## AIM OF THE EXERCISE
Leaving pictures aside, set down each line exactly, from the first line of the data to the line with "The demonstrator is", both included.
>>>>>
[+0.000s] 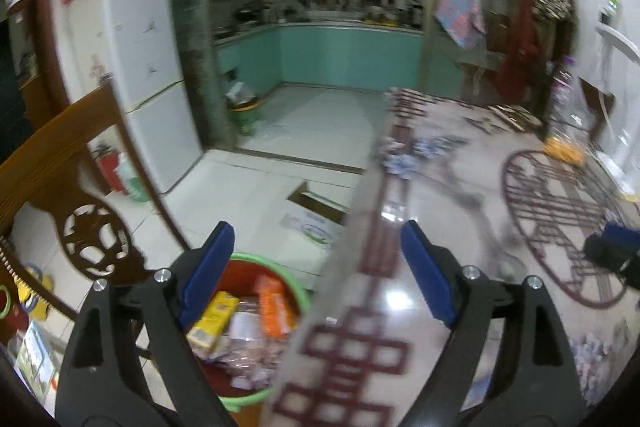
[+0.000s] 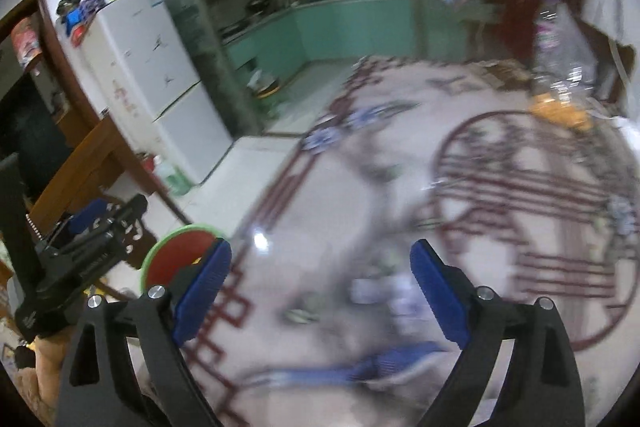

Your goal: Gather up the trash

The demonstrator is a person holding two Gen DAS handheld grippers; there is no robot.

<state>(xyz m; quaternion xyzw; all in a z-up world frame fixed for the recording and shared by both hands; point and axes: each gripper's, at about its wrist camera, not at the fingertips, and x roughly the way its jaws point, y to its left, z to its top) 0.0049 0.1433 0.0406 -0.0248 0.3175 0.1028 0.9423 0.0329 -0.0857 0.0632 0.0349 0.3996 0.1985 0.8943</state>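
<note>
Left gripper (image 1: 316, 271): jaws spread, empty, above the table edge. Green bin (image 1: 256, 331): below-left on floor, holding wrappers. Right gripper (image 2: 320, 291): wide apart, empty, nearer the blurred scraps (image 2: 384, 291) ahead on table (image 2: 360, 187).

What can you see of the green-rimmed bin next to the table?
The bin is a round, plastic-looking tub with a bright green rim and a red-orange inside. It stands upright and open on the pale tiled floor, beside the table edge, which hides its right side. It holds trash: a yellow box, an orange packet and clear crumpled wrappers. In the left wrist view it sits under the gripper's left finger; nothing grips it. The right wrist view shows only part of the rim.
</note>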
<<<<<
## OUTPUT OF THE EXERCISE
[+0.000s] 
[+0.000s] 

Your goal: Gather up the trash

The demonstrator is a person holding two Gen DAS handheld grippers; there is no robot.

There is no more to this answer.